What you should do:
Among the records, which lines include "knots"? List them.

Input data:
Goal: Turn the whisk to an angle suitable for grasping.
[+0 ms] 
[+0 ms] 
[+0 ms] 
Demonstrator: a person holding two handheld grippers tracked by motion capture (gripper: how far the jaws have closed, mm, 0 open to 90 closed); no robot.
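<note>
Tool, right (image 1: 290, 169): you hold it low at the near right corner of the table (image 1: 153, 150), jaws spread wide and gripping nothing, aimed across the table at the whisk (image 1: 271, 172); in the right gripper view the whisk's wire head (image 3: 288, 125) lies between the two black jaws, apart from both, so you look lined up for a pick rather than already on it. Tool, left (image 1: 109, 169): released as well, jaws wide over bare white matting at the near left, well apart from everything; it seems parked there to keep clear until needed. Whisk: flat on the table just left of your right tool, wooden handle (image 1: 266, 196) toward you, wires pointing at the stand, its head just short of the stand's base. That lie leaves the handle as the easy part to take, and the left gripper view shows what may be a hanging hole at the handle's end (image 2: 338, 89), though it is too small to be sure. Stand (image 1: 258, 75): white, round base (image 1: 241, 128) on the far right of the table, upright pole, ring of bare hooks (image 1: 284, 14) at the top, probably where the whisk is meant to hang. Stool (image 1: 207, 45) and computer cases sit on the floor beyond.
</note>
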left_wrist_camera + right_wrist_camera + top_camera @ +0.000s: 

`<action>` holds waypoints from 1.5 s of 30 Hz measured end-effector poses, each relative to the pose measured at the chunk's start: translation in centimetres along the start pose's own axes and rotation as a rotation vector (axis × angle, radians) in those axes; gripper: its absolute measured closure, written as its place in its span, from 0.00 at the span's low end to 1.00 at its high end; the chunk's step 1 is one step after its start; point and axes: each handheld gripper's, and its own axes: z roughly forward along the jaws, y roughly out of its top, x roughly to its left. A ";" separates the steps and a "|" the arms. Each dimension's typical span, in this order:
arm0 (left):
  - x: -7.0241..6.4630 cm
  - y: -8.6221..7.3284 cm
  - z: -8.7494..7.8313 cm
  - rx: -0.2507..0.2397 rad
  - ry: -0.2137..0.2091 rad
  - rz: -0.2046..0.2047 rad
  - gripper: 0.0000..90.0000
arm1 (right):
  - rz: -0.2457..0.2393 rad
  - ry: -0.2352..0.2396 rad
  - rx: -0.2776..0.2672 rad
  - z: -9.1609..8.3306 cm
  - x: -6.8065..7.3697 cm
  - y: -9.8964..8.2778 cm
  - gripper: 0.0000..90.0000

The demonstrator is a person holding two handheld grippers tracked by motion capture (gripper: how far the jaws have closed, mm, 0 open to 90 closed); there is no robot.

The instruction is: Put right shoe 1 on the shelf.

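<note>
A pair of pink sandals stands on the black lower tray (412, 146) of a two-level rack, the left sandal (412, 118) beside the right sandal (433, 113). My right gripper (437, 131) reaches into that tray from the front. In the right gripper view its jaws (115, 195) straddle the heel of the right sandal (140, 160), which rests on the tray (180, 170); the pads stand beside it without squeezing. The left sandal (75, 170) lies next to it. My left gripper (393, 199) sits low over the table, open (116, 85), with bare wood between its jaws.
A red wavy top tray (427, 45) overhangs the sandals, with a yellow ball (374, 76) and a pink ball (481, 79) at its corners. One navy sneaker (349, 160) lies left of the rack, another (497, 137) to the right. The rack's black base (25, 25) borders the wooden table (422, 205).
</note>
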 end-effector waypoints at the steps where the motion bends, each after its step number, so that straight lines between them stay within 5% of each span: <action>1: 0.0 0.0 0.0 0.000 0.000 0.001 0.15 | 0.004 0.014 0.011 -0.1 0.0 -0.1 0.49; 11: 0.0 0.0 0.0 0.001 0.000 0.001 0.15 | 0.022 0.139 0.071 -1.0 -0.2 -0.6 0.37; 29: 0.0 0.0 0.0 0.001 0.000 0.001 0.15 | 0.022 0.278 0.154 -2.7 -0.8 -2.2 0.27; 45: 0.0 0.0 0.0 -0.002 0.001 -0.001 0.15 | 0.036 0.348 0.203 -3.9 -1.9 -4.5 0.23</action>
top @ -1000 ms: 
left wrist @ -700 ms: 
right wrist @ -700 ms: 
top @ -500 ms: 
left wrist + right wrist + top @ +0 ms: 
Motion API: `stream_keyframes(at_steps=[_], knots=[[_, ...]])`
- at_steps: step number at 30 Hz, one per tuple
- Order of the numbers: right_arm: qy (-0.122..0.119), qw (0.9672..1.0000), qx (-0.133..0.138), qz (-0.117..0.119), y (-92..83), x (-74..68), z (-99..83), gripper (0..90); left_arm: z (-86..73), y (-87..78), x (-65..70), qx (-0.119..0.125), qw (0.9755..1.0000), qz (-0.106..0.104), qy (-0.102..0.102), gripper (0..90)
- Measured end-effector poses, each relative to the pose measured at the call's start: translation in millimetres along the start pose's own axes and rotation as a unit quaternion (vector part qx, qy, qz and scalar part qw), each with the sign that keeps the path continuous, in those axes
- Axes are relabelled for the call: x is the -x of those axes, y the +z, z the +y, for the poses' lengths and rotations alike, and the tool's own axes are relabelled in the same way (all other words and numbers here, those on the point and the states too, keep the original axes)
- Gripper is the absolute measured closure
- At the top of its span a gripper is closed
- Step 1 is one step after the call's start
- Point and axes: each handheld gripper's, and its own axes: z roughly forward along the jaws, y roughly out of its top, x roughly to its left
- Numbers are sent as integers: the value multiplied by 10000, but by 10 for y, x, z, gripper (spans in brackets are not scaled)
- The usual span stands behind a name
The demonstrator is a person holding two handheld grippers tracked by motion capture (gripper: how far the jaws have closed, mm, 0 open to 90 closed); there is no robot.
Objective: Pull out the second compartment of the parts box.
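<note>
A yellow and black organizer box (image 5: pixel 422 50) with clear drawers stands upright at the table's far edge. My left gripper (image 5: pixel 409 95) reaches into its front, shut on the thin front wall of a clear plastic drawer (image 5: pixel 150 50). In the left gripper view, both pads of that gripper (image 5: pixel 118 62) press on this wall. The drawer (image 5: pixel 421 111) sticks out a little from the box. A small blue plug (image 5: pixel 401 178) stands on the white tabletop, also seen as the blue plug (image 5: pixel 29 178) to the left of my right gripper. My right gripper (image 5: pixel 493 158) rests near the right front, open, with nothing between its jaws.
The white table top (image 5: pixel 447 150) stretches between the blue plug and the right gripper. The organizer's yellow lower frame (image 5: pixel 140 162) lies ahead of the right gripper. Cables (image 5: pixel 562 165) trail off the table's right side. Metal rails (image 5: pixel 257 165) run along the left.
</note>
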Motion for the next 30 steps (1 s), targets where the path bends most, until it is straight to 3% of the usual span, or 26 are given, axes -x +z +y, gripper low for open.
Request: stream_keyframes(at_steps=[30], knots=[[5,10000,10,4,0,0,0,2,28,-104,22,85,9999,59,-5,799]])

Answer box:
Motion API: `stream_keyframes(at_steps=[_], knots=[[_, ...]])`
Request: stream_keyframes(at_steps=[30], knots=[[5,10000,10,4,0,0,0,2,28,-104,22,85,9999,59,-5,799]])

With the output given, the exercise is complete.